Race to the Bottom marks Air Vent Dweller’s first full length project since originator Charlie Pell’s first release under the name back in December 2021. In recent decades, groups who fall under the wide punk umbrella have seemingly shied away from full-length releases and sit happily with years between projects. Air Vent Dweller is no different, just now coming around to relapsing and releasing something more than two to three songs long. Pell’s work is radiated, compressed and hyperactive, pushing the limits of recording and production into refreshing new forms that one may call crunchy or outright broken. Race to the Bottom, in collaboration GONK’s Alex Sandoval, has cemented one of the goofiest outfits of the SLC underground. 

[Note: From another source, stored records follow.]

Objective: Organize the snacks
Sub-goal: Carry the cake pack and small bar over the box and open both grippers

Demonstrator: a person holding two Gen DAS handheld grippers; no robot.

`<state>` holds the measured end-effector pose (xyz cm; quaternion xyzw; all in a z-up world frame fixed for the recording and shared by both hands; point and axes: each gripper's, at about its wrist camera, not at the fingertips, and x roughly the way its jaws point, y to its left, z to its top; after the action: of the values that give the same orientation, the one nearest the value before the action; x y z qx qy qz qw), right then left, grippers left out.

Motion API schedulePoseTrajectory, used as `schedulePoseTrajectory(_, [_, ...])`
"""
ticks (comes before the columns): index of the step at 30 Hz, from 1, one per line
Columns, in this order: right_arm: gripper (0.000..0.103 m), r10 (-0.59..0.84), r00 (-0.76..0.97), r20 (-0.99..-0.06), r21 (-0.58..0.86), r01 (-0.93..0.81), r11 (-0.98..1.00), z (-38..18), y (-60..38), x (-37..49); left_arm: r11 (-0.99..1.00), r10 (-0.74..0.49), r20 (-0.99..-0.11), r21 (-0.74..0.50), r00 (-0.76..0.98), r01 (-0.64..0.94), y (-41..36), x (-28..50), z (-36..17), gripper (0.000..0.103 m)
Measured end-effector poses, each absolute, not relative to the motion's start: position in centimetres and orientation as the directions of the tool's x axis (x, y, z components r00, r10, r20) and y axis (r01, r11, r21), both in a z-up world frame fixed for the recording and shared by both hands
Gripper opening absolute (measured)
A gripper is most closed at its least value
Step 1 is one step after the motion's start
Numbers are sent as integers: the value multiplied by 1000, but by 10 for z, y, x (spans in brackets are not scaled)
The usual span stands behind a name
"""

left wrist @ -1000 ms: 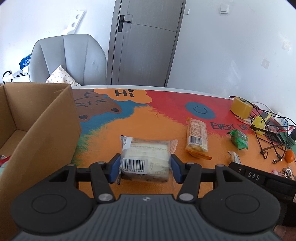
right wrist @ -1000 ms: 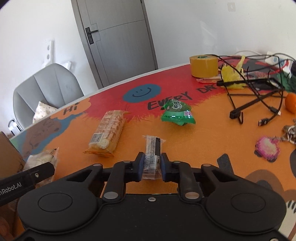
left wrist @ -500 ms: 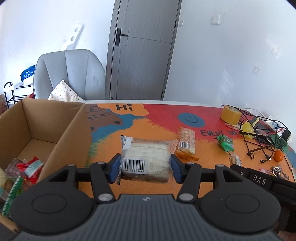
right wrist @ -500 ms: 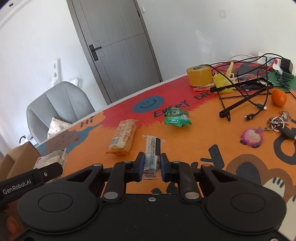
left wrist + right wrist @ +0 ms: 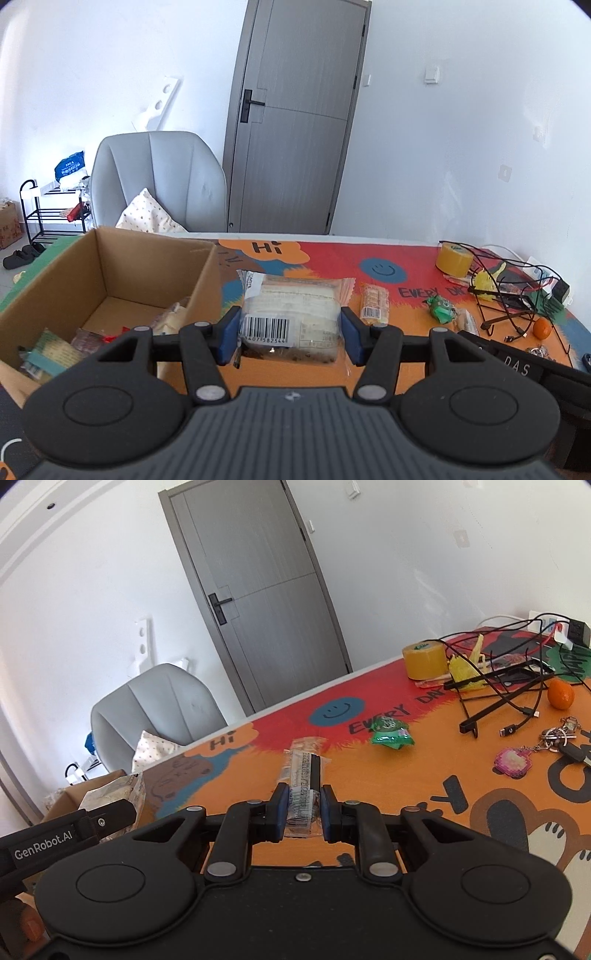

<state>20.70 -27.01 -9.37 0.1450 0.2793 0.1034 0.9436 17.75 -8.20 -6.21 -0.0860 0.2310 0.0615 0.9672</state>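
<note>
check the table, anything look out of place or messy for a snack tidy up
Yes: the far right end is cluttered with non-snacks. A tangle of black cables sprawls over a roll of yellow tape, and a key bunch lies beside an orange. No spill or damage shows.

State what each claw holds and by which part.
The left claw grips a clear bread pack across its near, barcode end. The right claw pinches a slim bar at its near end.

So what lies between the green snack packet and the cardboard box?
In the left wrist view, between the green snack packet and the cardboard box: the orange cracker packet on the table, plus the barcoded clear packet held up.
</note>
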Motion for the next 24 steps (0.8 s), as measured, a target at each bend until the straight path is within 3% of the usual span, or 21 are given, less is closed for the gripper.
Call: schedulePoseTrajectory(24, [20,401,824,-401,322,-283,904,-49,-201,172,940,200,-367,-189,909,-283,-1,114,-28,55])
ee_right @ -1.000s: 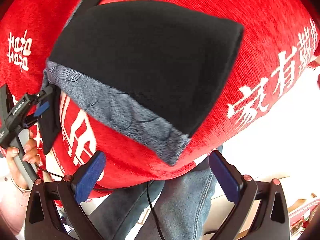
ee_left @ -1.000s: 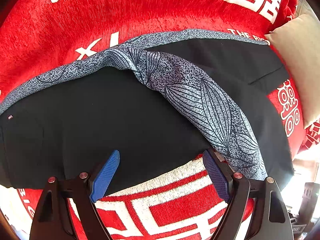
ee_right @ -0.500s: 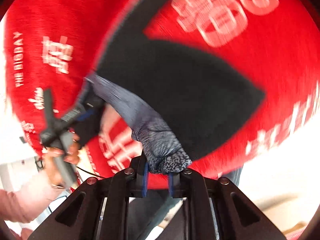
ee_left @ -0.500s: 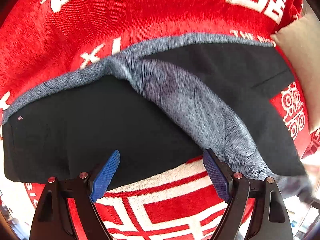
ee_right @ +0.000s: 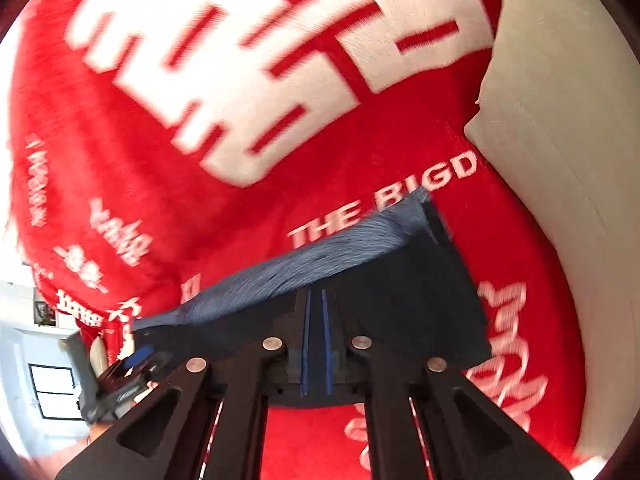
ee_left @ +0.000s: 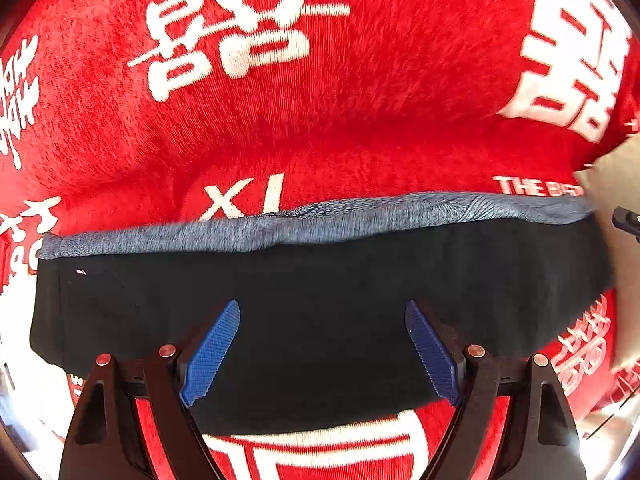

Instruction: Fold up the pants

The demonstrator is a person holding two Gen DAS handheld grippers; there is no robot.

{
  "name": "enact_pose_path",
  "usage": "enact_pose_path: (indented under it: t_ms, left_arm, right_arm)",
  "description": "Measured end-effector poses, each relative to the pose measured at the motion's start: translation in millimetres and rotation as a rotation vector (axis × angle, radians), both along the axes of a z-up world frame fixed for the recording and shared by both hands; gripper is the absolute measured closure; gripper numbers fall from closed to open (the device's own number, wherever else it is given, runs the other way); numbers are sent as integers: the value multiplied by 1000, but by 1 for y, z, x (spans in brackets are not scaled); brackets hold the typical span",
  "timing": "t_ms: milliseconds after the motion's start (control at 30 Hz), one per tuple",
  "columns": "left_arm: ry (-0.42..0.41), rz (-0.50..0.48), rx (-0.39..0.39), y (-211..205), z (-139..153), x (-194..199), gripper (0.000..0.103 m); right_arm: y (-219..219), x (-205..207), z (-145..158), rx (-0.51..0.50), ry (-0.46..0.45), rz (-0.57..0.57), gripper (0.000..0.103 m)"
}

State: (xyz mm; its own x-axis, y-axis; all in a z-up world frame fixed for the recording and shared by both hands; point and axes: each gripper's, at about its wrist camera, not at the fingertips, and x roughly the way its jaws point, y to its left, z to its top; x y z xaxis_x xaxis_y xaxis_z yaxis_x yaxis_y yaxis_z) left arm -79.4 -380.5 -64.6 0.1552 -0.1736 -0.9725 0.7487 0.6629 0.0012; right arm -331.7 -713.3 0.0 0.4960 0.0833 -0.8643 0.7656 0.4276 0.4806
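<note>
While the pants [ee_left: 320, 320] lie as a long black band across the red blanket [ee_left: 360, 120], their grey patterned stripe [ee_left: 304, 226] forms the far edge of the band, with the white lettering of the blanket just beyond it; a beige cushion [ee_right: 560, 160] sits past the band's right end. Left gripper [ee_left: 322, 350]: blue pads spread wide, poised over the near half of the pants and pinching nothing. Right gripper [ee_right: 315, 340]: pads pressed together on the black fabric at the right end of the pants, just beside the stripe; motion blur suggests the cloth is being carried. Step in hand, as judged: lengthwise fold laid, one leg over the other, edges being aligned. Next move, as judged: let go at the stripe edge once the layers match, then take one end of the band and carry it toward the other; slack or skewed layers would spoil the crosswise fold.
</note>
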Motion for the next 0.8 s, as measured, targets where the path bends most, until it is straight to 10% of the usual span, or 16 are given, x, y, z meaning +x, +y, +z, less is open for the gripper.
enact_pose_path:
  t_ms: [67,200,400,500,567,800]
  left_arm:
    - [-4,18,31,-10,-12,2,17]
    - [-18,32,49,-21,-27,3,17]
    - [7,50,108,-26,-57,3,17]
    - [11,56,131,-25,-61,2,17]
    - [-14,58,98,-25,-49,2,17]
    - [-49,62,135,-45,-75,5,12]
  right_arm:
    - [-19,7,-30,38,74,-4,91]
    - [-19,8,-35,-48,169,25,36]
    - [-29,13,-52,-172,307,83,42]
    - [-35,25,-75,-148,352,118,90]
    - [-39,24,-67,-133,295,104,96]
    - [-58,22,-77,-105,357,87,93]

Air Vent Dweller’s best quality is their experimentation with the full realm of unpleasant tones, textures and approaches to song writing. Race to the Bottom is a short exercise in the power and limits of compression and distortion — a hallmark of the egg punk genre — that turns the screw deeper in my figurative skull and literal eardrum. It’s charming and invigorating to take in and be punished by. Beyond the standard boom of a bass drum that’s blown out the microphone, Air Vent Dweller plays with squealing synths that range from silly, melodic riffs to buzzing needles that are so high that it can become inaudible. Paired with a chorus of screaming vocals, there’s so many pieces to pick apart and love. The title track, “race to the bottom” is the classic punk groove — bass-led and heavy with a simple lead guitar riff over top that, over its 3:34 minute duration, speeds up and slows to a nasty chug. It is, to me, the highlight of the record and a perfect namesake for the record. 

There aren’t many groups who clearly compose their individual elements so as to not become a wall of fuzz when that dial is turned up but are willing to sacrifice the clarity of their vocals at the same time — though this can become gimmicky. Niche-r genres can suffer from their unique conventions and start to all blur into the perfect average of that genre’s sound. Race to the Bottom, though under twenty minutes, does tread this line and fall off it in certain moments, especially on a track like “Waiting.” Incredibly heavy and loud, “Waiting” is a drop off that encapsulates when distortion becomes unintelligible and impossible to pick through. The momentary peak-a-boo of clearer guitar riffs isn’t enough to raise it out of the mud.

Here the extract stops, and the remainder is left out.